Rydra started to extend her hand, then thought to ask, "May I pick it up and examine it?"

"I doubt it," the Baron said. "Try."

"What will happen?"

"See for yourself."

She reached out to take the dull chunk. Her hand closed on air two inches above the surface. She moved her fingers down to touch it, but they came together inches to the side - Rydra frowned.

She moved her hand to the left, but it was on the other side of the strange shard.

"Just a moment." The Baron smiled, picked up the fragment, "Now if you saw this just lying on the ground, you wouldn't look twice, would you?"

"Poisonous?" Rydra suggested. "Is it a component of something else?"

"No." The Baron turned the shape about thoughtfully. “Just highly selective. And obliging." He raised his hand. "Suppose you needed a gun"—in the Barons's hand now was a sleek vibra-gun of a model later than she had ever seen—'' or a crescent wrench.'' Now he held a foot long wrench. He adjusted the opening. "Or a machete." The blade glistened as he waved his arm back. "Or a small crossbow." It had a pistol grip and a bow length of not quite ten inches. The spring, however, was doubled back on itself and held with quarter inch bolts. The Baron pulled the trigger—there was no arrow—and the thump of the release, followed by the continuous pinnnnnng of the vibrating tensile bar, set her teeth against one another.

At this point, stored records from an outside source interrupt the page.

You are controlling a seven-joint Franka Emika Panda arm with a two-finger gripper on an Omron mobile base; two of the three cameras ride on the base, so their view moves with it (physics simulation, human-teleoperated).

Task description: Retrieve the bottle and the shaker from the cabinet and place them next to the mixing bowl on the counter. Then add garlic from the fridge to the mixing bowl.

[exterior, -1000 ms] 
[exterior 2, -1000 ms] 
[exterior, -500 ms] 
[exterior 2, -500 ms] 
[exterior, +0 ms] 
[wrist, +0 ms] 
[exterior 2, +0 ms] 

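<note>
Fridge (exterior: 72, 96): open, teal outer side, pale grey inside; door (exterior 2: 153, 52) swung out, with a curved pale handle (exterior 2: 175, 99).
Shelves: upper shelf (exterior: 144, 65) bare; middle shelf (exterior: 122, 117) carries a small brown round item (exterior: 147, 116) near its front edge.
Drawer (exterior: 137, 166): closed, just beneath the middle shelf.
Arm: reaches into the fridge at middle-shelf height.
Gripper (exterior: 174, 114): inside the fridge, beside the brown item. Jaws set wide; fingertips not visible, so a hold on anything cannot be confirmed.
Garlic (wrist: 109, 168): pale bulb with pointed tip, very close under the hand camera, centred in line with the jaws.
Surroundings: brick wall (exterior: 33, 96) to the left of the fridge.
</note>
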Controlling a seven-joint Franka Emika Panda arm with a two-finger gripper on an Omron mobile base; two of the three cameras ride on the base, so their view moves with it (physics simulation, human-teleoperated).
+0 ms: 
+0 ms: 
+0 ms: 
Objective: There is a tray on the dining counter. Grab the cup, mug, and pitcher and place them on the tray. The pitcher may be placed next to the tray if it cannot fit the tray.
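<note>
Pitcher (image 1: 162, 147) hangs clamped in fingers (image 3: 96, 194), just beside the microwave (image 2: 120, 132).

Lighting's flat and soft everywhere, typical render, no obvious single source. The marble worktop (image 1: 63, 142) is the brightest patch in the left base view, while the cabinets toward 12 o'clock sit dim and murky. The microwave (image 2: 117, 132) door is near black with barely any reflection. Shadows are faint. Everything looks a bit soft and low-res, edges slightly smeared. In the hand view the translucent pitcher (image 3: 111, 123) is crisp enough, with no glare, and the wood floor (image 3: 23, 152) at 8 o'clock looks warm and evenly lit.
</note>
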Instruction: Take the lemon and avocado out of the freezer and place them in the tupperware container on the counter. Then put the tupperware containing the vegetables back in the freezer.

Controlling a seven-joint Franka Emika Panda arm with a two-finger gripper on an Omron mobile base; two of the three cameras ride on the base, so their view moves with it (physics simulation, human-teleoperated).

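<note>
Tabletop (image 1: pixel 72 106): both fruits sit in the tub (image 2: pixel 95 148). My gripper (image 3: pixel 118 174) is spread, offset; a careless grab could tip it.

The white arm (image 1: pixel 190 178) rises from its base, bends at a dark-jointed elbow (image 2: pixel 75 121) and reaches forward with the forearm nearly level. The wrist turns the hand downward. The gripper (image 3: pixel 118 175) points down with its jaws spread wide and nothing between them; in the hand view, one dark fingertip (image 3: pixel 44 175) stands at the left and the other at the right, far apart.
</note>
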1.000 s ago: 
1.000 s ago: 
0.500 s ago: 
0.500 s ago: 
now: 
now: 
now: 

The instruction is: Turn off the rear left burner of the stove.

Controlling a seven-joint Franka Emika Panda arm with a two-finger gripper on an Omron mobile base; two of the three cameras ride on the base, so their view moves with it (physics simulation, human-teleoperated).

"It's some sort of illusion," Rydra said. "That's why I couldn't touch it."

"A metal punch," said the Baron. It appeared in his hand, a hammer with a particularly thick head. He swung it against the floor of the case that had held the 'weapon' with a strident clang. "There."

Rydra saw the circular indentation left by the hammerhead, Raised in the middle was the faint shape of the Ver Dorco shield. She moved the tips of her fingers over the bossed metal, still warm from impact.

"No illusion," said the Baron. "That crossbow will put a six inch shaft completely through three inches of oak at forty yards. And the vibra-gun—I'm sure you know what it can do."

He held it—it was a chunk of metal again—above its stand in the case. "Put it back for me."

She stretched her hand beneath his, and he dropped the chunk. Her fingers closed to grab it. But it was on the standard again.

"No hocus-pocus. Merely selective and . . . obliging."

He touched the edge of the case and the plastic sides closed over the display. "A clever plaything. Let's look at something else."

"But how does it work?"

Ver Dorco smiled. "We've managed to polarize alloys of the heavier elements so that they exist only on certain perceptual matrices. Otherwise, they deflect- That means that, besides visually—and we can blank that out as well—it's undetectable. No weight, no volume; all it has is inertia. Which means simply by carrying it aboard any hyperstasis craft, you'll put its drive controls out of commission. Two or three grams of this anywhere near the inertia-stasis system will create all sorts of unaccounted-for strain. That's its major function right there. Smuggle that on board the Invaders' ships and we can stop worrying about them. The rest—that's child's play. An unexpected property of polarized matter is tensile-memory." They moved toward an archway Into the next room. "Annealed in any shape for a time, and codified, the structure of that shape is retained down to the molecules. At any angle to the direction that the matter has been polarized in, each molecule has completely free movement. Just jar it, and it falls into that structure like a rubber figure returning to shape." The Baron glanced back at the case. "Simple, really. There"—he motioned toward the filing cabinets along the wall—"is the real weapon: approximately three thousand individual plans incorporating that little polarized chunk. The 'weapon' is the knowledge of what to do with what you have. In hand- to-hand combat, a six-inch length of vanadium wire can be deadly. Inserted directly into the inner corner of the eye, piercing diagonally across the frontal lobes, then brought quickly down, it punctures the cerebellum.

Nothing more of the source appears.